> [Task statement] Each line of the listing that holds "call" counts once; report how many there are, and nothing more.
◇ ◇ ◇ ◇ ◇
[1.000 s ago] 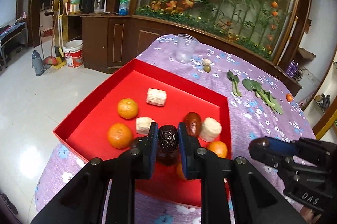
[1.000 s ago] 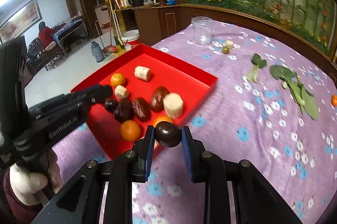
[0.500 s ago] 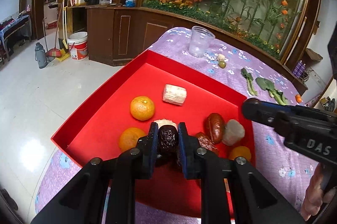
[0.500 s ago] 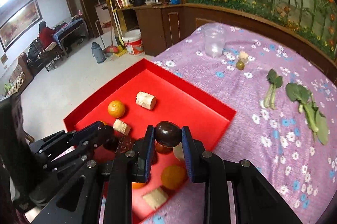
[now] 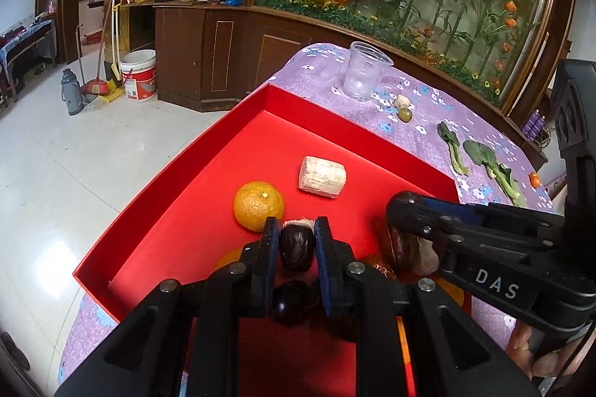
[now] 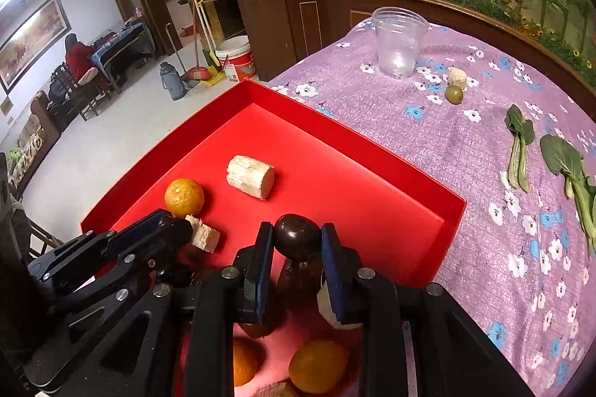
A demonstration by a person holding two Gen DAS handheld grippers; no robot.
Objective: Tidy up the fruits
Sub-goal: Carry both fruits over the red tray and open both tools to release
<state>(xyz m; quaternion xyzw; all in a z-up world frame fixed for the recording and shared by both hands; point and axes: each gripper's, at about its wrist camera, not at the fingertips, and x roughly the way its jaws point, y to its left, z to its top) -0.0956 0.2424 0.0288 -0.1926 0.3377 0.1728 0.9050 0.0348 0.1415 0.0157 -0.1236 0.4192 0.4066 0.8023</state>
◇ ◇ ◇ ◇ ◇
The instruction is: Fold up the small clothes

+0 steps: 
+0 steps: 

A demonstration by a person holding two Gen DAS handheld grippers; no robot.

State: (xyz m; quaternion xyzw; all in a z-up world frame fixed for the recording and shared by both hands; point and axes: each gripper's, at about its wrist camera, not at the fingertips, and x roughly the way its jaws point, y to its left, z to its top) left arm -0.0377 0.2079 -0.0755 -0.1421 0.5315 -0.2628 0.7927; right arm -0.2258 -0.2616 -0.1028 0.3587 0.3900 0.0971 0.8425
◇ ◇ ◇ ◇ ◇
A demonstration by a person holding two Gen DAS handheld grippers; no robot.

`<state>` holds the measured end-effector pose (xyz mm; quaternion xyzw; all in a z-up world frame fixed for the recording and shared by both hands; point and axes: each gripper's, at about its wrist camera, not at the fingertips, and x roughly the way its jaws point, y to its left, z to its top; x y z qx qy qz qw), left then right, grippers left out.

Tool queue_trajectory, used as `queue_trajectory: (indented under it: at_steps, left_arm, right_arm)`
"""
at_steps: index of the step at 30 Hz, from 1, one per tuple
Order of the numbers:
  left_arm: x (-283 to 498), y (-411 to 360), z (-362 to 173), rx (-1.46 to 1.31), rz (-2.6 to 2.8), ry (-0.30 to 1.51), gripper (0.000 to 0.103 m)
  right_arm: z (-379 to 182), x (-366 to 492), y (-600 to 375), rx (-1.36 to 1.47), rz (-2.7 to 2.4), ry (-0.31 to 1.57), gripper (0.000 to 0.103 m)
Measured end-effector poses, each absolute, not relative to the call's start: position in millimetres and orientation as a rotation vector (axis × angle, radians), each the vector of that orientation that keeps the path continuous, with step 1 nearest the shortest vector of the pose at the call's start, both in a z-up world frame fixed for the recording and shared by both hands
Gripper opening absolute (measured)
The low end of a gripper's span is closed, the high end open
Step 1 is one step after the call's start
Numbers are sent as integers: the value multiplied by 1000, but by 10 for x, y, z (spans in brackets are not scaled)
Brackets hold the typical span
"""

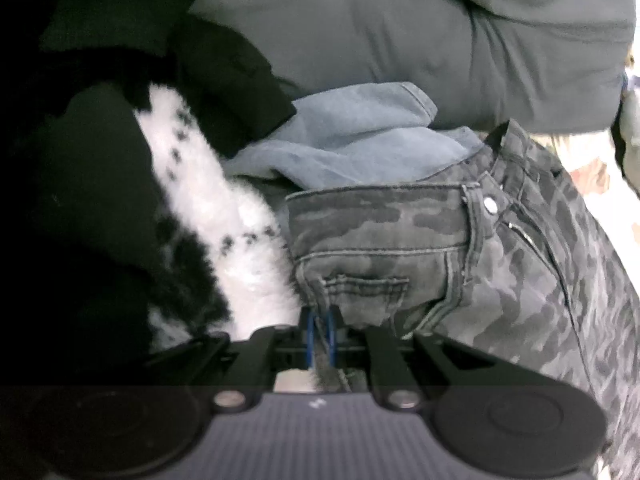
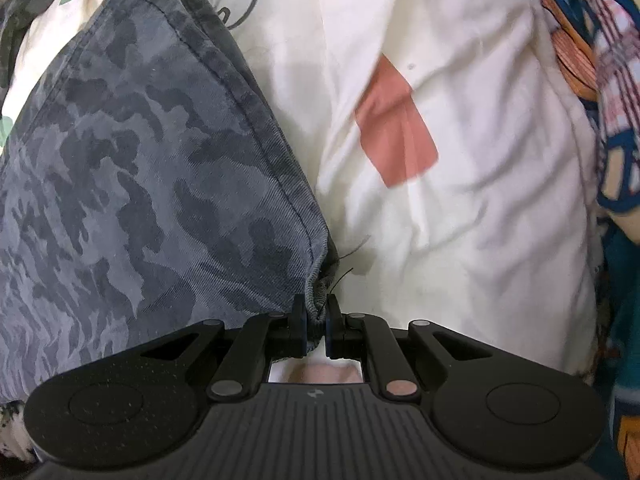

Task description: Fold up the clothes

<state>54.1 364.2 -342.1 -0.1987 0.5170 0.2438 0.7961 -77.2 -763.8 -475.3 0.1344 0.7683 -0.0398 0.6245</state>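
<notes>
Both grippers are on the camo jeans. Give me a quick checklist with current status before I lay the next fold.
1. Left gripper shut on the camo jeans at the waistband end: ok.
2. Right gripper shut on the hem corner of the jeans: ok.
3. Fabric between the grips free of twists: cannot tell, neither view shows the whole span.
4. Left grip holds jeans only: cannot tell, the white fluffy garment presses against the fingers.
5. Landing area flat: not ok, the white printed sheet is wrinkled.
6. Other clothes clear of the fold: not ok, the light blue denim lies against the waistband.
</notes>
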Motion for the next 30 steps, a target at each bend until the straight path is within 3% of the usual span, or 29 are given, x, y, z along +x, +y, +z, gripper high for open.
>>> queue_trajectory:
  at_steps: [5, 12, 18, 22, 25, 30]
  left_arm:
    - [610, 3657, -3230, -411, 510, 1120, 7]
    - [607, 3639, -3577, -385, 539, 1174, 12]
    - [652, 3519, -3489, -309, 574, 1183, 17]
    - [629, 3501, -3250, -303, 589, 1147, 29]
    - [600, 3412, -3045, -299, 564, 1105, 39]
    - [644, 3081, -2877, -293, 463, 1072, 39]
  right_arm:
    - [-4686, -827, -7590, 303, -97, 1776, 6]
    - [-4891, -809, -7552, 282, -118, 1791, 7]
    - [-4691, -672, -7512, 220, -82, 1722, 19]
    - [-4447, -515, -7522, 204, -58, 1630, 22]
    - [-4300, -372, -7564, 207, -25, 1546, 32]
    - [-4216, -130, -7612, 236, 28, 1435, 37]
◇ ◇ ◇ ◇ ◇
> [Response to the task] 2